Further, the website cites three years of social media posts by Ortiz’s partner as “hit” evidence on the candidate. Despite trying to assert that Ortiz Jones is unfit because she “lives in Washington, D.C., not Texas,” multiple of their cited posts include the pair while they’re in San Antonio.
Still, despite going against their own claim, they continue to cite these posts as “evidence” and use the opportunity to describe Ana as “her ‘girlfriend’,” in quotations as if to question the relationship.
My opponent is airing attack ads questioning my commitment to our community.
I'm a San Antonio native, Air Force veteran, and I spent 13 years of my career on a military base. As I said during our debate, I'll always fight for our bases, jobs, and families in #TX23. pic.twitter.com/rbcDJaQznN
— Gina Ortiz Jones (@GinaOrtizJones) October 12, 2020
The NRCC similarly attacked Jon Hoadley, who is running for a Congressional seat in Michigan. They amplified claims that he was a “meth-using, pedo sex poet” in ads, using misleading excerpts from blog posts in his early 20s as evidence. Hoadley’s posts were actually part of discussions on how to deter people from using meth and sexualizing children.

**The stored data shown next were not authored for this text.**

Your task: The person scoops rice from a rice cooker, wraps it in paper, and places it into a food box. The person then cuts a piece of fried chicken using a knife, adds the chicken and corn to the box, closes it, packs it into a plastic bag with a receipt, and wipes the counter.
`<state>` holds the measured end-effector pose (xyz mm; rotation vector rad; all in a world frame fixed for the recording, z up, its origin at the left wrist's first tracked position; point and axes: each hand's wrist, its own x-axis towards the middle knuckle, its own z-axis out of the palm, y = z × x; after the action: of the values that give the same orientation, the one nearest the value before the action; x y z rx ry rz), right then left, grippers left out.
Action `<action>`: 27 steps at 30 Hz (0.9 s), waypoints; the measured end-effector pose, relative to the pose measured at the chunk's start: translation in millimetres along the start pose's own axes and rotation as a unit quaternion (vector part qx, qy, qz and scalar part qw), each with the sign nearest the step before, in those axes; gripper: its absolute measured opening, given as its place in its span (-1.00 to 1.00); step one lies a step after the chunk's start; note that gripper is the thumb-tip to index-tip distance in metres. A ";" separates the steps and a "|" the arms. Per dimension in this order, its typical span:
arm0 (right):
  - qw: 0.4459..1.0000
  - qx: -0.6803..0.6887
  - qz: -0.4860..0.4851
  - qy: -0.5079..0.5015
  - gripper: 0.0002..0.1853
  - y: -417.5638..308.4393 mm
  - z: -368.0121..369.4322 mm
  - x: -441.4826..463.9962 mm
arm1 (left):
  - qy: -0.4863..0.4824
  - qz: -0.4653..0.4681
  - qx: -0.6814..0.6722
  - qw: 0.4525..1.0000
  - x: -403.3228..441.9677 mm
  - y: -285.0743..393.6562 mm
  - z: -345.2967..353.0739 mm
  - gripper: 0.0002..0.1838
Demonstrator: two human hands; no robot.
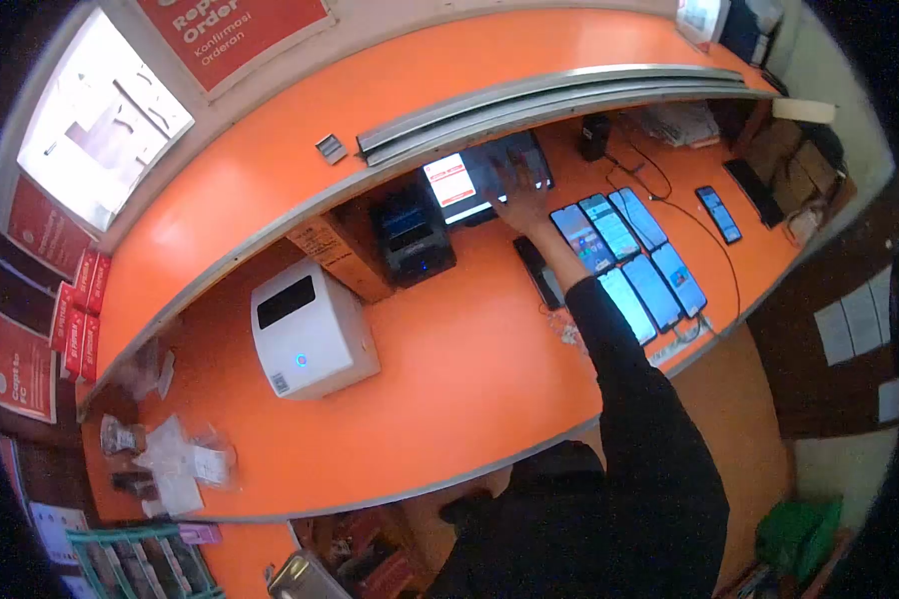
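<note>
My right hand (521,200) reaches across the orange counter in a black sleeve (624,349). Its fingers are stretched out over the dark right part of a tablet (451,190), and I cannot tell whether they touch the glass. A white and red page is lit on the left part of that screen. Beside my forearm, several smartphones (609,227) with lit screens lie in two rows. A black device like a card reader or power bank (539,274) rests just left of them. My left hand is out of view.
A black box-shaped printer (410,240) stands left of the tablet, and a larger white printer (315,334) nearer me. Above runs a shelf (240,190) with a metal rail (529,105). Cables (704,215) trail at right, past another phone (718,215). Plastic and papers (185,464) lie at left.
</note>
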<state>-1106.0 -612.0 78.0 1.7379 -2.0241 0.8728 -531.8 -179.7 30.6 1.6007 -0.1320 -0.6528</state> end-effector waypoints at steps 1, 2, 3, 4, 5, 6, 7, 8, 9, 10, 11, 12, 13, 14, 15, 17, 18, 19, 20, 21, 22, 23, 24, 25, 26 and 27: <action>0.999 0.031 -0.015 0.011 -0.32 -3.9 4.4 6.3 | 0.009 0.000 -0.003 1.000 -14.7 -1.1 0.0 -0.60; 0.999 0.026 -0.027 0.015 -0.35 -5.6 5.5 9.0 | 0.016 0.001 -0.003 1.000 -28.4 -1.7 -0.8 -0.60; 0.999 0.034 -0.032 0.012 -0.35 -5.4 7.4 4.8 | 0.023 0.000 -0.007 1.000 -41.6 -3.7 -2.5 -0.60; 1.000 0.011 -0.022 -0.003 -0.36 -5.7 7.0 -2.8 | 0.030 0.000 -0.011 0.999 -53.4 -4.6 -4.3 -0.60; 1.000 -0.014 -0.013 -0.015 -0.37 -5.6 5.5 -8.5 | 0.037 -0.001 -0.016 0.999 -64.0 -7.0 -6.2 -0.60; 1.000 -0.008 -0.021 -0.014 -0.37 -3.7 2.6 -15.1 | 0.045 -0.002 -0.022 0.999 -74.6 -8.6 -8.8 -0.60; 1.000 0.011 -0.025 -0.009 -0.39 0.7 -0.7 -25.9 | 0.051 -0.003 -0.022 0.998 -83.4 -11.4 -10.7 -0.60; 0.999 0.029 -0.026 -0.005 -0.41 5.3 -4.0 -37.0 | 0.056 -0.005 -0.024 0.998 -93.0 -12.9 -13.6 -0.60; 0.999 0.031 -0.028 -0.006 -0.41 9.0 -10.2 -44.4 | 0.059 -0.004 -0.026 0.998 -100.9 -15.6 -16.3 -0.60; 0.998 0.020 -0.029 -0.050 -0.43 12.1 -19.0 -50.4 | 0.062 -0.003 -0.028 0.998 -108.1 -17.3 -18.9 -0.60; 0.995 0.008 -0.029 -0.094 -0.45 14.1 -27.9 -56.8 | 0.062 -0.005 -0.028 0.998 -114.8 -20.7 -23.5 -0.60; 0.995 0.009 -0.031 -0.095 -0.45 13.4 -38.1 -61.4 | 0.064 -0.004 -0.029 0.998 -121.2 -22.1 -25.2 -0.60; 0.995 0.049 -0.026 -0.083 -0.46 11.8 -49.5 -66.1 | 0.067 -0.005 -0.032 0.997 -128.4 -22.9 -28.9 -0.60; 0.993 0.089 -0.022 -0.071 -0.47 9.8 -56.7 -72.2 | 0.069 -0.003 -0.032 0.997 -134.0 -25.5 -32.3 -0.60; 0.993 0.091 -0.025 -0.072 -0.47 7.8 -58.4 -80.8 | 0.072 -0.003 -0.033 0.997 -138.4 -26.4 -35.4 -0.60; 0.981 0.148 -0.002 -0.124 -0.50 4.3 -58.2 -98.2 | 0.075 -0.004 -0.038 0.996 -149.0 -27.9 -39.9 -0.60; 0.981 0.148 -0.009 -0.126 -0.50 0.6 -58.5 -106.2 | 0.079 -0.007 -0.043 0.996 -154.1 -28.3 -41.1 -0.60; 0.974 0.181 -0.035 -0.129 -0.56 -6.0 -58.7 -114.1 | 0.079 -0.010 -0.046 0.996 -158.3 -29.6 -42.0 -0.60; 0.966 0.215 -0.061 -0.132 -0.61 -12.2 -57.7 -120.2 | 0.079 -0.013 -0.052 0.995 -163.6 -31.6 -42.6 -0.60; 0.965 0.216 -0.067 -0.136 -0.61 -19.3 -60.4 -123.1 | 0.078 -0.014 -0.055 0.995 -168.0 -32.6 -42.4 -0.60; 0.952 0.248 -0.075 -0.164 -0.67 -27.5 -65.9 -126.5 | 0.074 -0.018 -0.061 0.995 -172.9 -33.4 -42.1 -0.60; 0.937 0.281 -0.081 -0.192 -0.72 -34.9 -69.6 -133.0 | 0.069 -0.019 -0.067 0.995 -178.0 -33.6 -42.0 -0.60; 0.935 0.284 -0.083 -0.197 -0.72 -40.7 -69.6 -142.9 | 0.066 -0.025 -0.075 0.995 -183.1 -31.5 -40.3 -0.60; 0.928 0.297 -0.080 -0.212 -0.73 -46.1 -68.5 -153.2 | 0.071 -0.031 -0.085 0.993 -191.4 -25.9 -31.1 -0.60; 0.921 0.309 -0.078 -0.224 -0.74 -51.7 -68.8 -162.0 | 0.101 -0.032 -0.100 0.989 -208.5 -8.3 -2.9 -0.59; 0.920 0.311 -0.083 -0.224 -0.74 -57.6 -69.9 -173.3 | 0.105 -0.032 -0.104 0.989 -205.8 -16.6 -11.2 -0.59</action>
<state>-1025.2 -438.4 38.3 2.6205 -1.9293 1.2473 -701.8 -74.0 82.5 1.4657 0.1383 -0.5250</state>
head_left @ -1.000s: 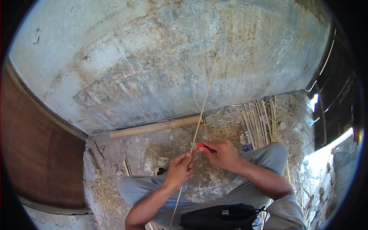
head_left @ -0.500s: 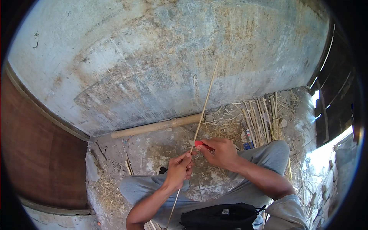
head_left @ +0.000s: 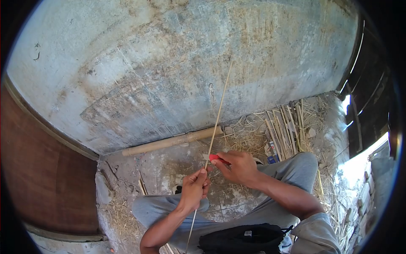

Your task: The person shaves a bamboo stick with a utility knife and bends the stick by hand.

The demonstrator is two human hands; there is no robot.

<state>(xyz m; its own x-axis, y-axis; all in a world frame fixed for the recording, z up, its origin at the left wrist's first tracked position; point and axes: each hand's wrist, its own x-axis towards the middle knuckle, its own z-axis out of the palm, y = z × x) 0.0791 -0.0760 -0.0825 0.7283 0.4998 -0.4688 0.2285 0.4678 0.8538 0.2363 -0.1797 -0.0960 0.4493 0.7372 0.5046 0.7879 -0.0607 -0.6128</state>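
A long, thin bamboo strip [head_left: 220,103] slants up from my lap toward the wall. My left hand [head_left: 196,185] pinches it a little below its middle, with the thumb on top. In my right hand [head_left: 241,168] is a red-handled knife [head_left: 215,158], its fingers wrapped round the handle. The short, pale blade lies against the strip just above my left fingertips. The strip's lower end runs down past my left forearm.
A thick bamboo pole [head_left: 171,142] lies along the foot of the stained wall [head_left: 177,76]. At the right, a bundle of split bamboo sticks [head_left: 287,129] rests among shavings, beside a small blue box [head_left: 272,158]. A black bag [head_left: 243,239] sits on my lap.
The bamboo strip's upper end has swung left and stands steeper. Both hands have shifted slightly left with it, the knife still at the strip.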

“The reality is as a state legislator, I have a strong track record fighting for children, fighting against human trafficking and standing up for survivors of domestic violence and sexual assault,” Hoadley told LGBTQ Nation in an exclusive interview. He also revealed that he was a survivor of sexual assault himself.

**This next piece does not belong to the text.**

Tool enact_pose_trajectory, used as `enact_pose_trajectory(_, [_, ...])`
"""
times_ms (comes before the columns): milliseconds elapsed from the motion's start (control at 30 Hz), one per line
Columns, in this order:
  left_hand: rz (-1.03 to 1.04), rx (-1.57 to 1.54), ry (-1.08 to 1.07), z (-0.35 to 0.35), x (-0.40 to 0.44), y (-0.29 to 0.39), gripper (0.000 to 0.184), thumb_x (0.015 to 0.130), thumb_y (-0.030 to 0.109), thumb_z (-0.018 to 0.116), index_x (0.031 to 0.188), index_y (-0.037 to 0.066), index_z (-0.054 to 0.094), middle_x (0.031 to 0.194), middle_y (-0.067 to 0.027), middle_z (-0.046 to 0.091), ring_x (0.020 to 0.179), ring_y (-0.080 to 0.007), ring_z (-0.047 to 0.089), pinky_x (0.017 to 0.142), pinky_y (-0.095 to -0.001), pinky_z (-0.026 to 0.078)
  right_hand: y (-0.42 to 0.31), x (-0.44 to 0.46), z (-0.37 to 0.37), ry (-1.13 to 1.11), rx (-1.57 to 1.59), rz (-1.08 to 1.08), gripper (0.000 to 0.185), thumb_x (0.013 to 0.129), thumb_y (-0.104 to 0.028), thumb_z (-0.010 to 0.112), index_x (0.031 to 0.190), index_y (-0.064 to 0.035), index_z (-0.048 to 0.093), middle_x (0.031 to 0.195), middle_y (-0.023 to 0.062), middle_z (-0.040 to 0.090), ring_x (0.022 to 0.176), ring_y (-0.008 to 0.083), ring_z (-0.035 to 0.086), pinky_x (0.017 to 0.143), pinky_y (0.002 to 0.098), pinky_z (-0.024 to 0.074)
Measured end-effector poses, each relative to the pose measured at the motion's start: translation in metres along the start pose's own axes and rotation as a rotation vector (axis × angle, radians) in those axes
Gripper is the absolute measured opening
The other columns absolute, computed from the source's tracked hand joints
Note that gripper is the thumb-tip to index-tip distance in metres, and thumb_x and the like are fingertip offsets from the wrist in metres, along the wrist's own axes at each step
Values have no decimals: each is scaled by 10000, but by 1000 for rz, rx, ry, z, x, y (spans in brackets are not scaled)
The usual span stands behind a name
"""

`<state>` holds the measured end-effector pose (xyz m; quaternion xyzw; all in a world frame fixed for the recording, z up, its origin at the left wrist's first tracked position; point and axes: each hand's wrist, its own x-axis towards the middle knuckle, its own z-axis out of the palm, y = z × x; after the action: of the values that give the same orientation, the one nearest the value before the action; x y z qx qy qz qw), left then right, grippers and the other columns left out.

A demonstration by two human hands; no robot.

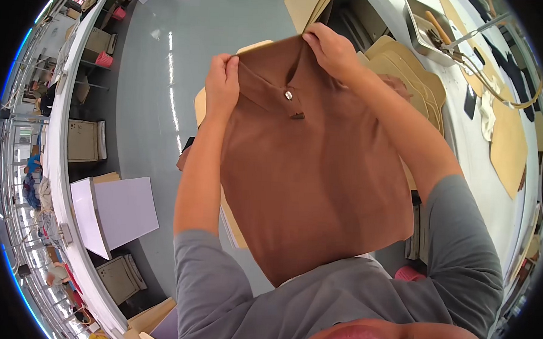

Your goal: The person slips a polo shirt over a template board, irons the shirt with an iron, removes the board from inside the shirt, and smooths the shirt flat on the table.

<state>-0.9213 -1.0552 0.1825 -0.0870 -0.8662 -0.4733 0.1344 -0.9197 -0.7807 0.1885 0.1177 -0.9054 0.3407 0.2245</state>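
Observation:
A brown polo shirt (319, 165) hangs spread out in front of me, its collar end held up at the far side. My left hand (223, 84) pinches the collar's left corner between thumb and fingers. The other corner of the collar is gripped by my right hand (334, 51). Between the hands the neck opening (292, 65) gapes, with a small shiny white spot (288, 95) and a dark tab (297, 116) on the placket below it. The shirt's lower end reaches down to my grey shirt (333, 291).
To the right, a white worktable (484, 147) carries a metal tray (417, 31) with tools, a dark phone (470, 102) and tan cardboard patterns (511, 142). More cardboard shapes (430, 67) lie behind the shirt. At left are a long white table edge (60, 138) and a pale box (123, 212).

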Motion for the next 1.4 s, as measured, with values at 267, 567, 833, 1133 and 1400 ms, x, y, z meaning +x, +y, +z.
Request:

This tactic was also employed by a South Carolina GOP politician’s ad released last week. In the spot, she falsely claims that her incumbent opponent worked with Nancy Pelosi to close a South Carolina military training site. “[Rep. Joe] Cunningham and Pelosi passed a law requiring transgendered [sic] equality in the military, a liberal mandate that will close Parris Island,” they allege.
In reality, the Marine Corps themselves are considering closing the training base in favor of a new updated consolidated facility instead of maintaining multiple older ones.

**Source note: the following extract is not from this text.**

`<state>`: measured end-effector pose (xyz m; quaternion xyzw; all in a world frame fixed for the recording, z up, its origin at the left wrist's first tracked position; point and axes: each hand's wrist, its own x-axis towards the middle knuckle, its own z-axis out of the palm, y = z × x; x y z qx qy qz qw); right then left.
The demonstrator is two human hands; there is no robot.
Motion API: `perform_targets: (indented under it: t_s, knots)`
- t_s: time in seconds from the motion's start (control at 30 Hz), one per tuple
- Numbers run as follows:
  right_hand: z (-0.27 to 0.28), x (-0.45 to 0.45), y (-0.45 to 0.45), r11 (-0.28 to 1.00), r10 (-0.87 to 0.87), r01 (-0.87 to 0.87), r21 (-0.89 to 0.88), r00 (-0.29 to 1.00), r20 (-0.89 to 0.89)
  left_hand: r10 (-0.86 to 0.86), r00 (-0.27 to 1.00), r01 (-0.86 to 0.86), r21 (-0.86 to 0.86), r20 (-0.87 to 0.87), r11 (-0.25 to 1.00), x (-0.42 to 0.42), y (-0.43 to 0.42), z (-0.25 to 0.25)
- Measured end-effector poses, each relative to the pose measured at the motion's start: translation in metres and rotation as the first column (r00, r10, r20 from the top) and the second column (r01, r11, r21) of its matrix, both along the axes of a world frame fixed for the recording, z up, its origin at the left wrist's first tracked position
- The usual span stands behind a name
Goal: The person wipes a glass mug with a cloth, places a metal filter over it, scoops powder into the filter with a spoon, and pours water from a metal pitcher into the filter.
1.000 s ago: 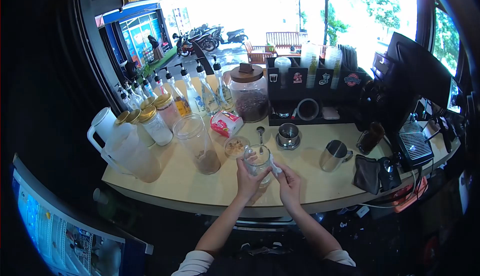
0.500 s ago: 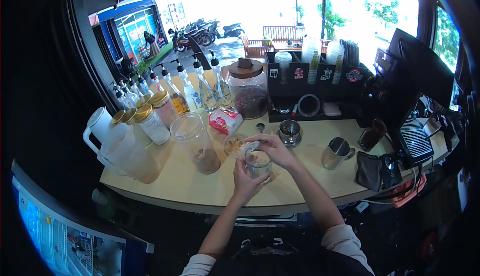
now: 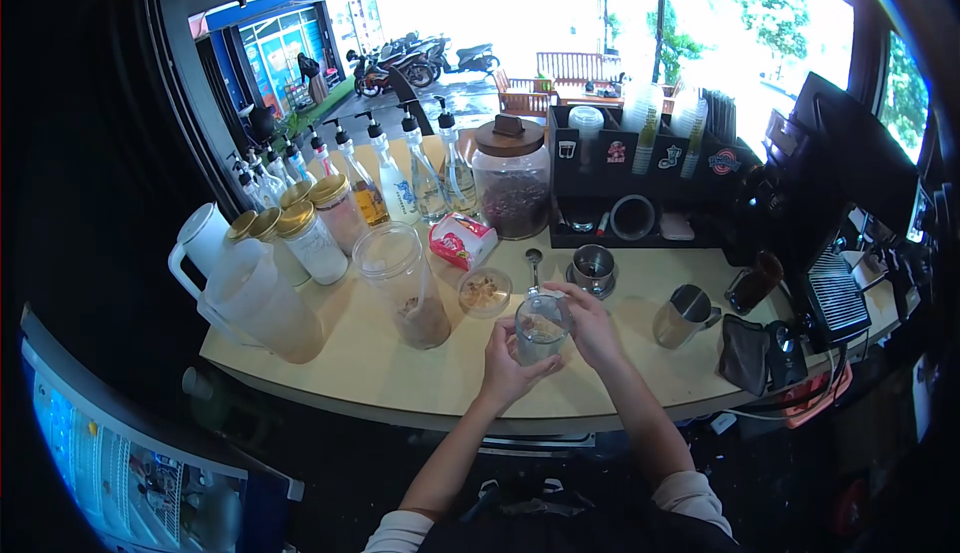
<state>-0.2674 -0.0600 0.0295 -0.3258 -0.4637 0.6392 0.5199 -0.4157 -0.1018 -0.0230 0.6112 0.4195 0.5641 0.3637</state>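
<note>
A clear glass is between my hands above the counter, tilted slightly so its open mouth shows. My left hand is wrapped round its lower left side. On the right, the fingers of my right hand rest against the rim and upper side. What lies inside the glass is hard to make out. Just left of the glass lies a round lid with brown crumbs on it. Behind it are a metal spoon and a small steel cup on a saucer-like base.
Left of my hands stand a tall clear canister with brown powder, a frosted pitcher and gold-lidded jars. Behind are pump bottles, a red-and-white packet and a wooden-lidded jar. A steel jug is at right.
My right hand has moved from over the lid and glass mouth to the glass's right side; the white thing in its fingers no longer shows. The view has shifted slightly.
</note>
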Motion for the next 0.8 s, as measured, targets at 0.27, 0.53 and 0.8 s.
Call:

Similar attacks on other LGBTQ politicians, such as Alex Morse and Ritchie Torres, have spurred outrage, especially from the LGBTQ Victory Fund, which advocates for out politicians and their supporters.
“The national fundraising arm of the Republican Party has declared war on LGBTQ candidates this election cycle – and homophobia and transphobia are their weapons of choice,” former Houston mayor and Victory Fund President Annise Parker said in a statement.
Calling the NRCC’s attack on Ortiz Jones “despicable,” she continues on to say “their appeals to bigotry – especially when aimed at LGBTQ people who fought for America – is the ultimate evidence that winning elections is more important to them than the values most Americans hold.”
Parker also calls out the Republican candidates for not denouncing the attacks.
“That they accept bigotry for a perceived political gain is a reflection on their character and will not be forgotten.”
Editor’s Note – This article was updated to include information regarding the San Antonio Express-News article cited by the NRCC in regards to Gina Ortiz Jones’ policy proposals. The article in question, “Hurd draws a Democratic rival for Dist. 23”, does not mention transgender people or any kind of military policy.